2. Only a few days ago I felt the need to tune also in the scanning software
and not only in Photoshop. I was not understanding quite well the
differences between tuning the dynamic range or the white and black points.
Now I am getting much closer.
----- Original Message -----
From: "michael shaffer" <firstname.lastname@example.org>
Sent: Sunday, 28 October, 2001 6:32 AM
Subject: RE: filmscanners: About 12 or 16 bits
| Mário writes ...
| > English is not my native language and sometimes I
| > have problems with theexact meaning of the words.
| we all should learn to read between the lines :o)

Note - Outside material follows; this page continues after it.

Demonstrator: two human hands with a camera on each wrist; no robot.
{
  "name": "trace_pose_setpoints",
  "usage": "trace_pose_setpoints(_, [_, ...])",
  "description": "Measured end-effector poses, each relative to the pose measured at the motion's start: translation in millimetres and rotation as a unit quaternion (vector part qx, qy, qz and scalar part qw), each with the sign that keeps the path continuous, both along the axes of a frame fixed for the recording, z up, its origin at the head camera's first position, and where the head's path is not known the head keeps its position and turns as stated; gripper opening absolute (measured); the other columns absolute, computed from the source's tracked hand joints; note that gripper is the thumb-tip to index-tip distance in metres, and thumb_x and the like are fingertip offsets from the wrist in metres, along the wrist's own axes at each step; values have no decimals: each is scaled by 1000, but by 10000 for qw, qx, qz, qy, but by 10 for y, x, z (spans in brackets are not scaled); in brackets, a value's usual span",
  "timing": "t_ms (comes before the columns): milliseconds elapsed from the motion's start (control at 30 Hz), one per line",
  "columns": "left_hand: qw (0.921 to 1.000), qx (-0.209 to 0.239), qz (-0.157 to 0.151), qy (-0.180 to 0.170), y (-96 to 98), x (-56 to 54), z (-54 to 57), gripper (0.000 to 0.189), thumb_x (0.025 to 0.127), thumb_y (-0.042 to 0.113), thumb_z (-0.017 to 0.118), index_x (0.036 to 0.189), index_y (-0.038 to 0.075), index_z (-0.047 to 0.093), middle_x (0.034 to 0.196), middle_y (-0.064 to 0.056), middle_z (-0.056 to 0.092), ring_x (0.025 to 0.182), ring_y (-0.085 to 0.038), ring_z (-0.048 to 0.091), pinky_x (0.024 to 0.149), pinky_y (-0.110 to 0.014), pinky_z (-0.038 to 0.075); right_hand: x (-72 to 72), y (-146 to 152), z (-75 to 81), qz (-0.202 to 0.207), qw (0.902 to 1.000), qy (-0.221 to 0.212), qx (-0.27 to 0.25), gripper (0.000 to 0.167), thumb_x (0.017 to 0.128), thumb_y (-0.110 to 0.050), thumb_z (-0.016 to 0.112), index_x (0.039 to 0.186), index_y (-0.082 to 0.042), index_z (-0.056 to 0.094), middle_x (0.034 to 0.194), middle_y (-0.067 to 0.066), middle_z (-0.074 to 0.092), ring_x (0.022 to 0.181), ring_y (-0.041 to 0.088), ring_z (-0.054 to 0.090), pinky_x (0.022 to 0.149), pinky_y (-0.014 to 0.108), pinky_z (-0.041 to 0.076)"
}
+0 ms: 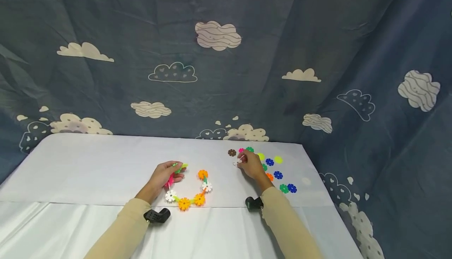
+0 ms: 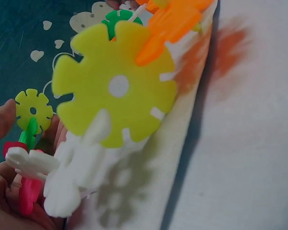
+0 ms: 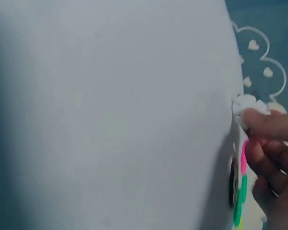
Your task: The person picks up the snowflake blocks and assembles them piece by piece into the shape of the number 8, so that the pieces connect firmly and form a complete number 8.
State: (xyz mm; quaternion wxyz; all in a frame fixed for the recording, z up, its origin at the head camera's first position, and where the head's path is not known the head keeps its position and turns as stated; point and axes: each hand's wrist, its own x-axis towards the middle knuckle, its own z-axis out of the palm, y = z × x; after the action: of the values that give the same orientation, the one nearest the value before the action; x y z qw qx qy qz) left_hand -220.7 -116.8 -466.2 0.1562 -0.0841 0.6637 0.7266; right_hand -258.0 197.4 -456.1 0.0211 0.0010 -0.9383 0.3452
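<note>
In the head view my left hand (image 1: 165, 177) holds one end of a curved chain of slotted, flower-shaped plastic discs. At that end are a pink disc (image 1: 169, 182), a green disc and a yellow disc (image 2: 33, 106), by the thumb and fingers. The chain continues round through a white disc (image 1: 171, 196), orange discs (image 1: 184, 204) and thin edge-on links, curving up to an orange disc (image 1: 203, 174). My right hand (image 1: 252, 165) pinches a loose white disc (image 3: 248, 106) between thumb and finger, just above the table.
Loose discs lie around and beyond the right hand: brown (image 1: 232, 152), blue (image 1: 278, 175), green (image 1: 284, 188), yellow (image 1: 278, 159) and others. A pale disc (image 1: 306, 181) lies farther right. The white-covered table (image 1: 106, 165) meets a dark cloud-print curtain (image 1: 247, 106) at the back.
</note>
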Motion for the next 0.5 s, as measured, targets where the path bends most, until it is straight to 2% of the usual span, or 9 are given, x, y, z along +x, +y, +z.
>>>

| > Putting the question with an example:
| > step 0 (12 bits) = step 0 (16 bits)
| > step 2000 (12 bits) = step 32000 (16 bits)
| > step 2001 (12 bits) = step 32016 (16 bits)
| > step 4096 (12 bits) = step 65536 (16 bits)
| > Is this correct?
| Essentially. I couldn't confirm the exact equivelences (my math for
| 2000(12bit) is more like 25198(16bit) ... and of course there is no '4096'
| or '65536', rather 4095 becomes 65535.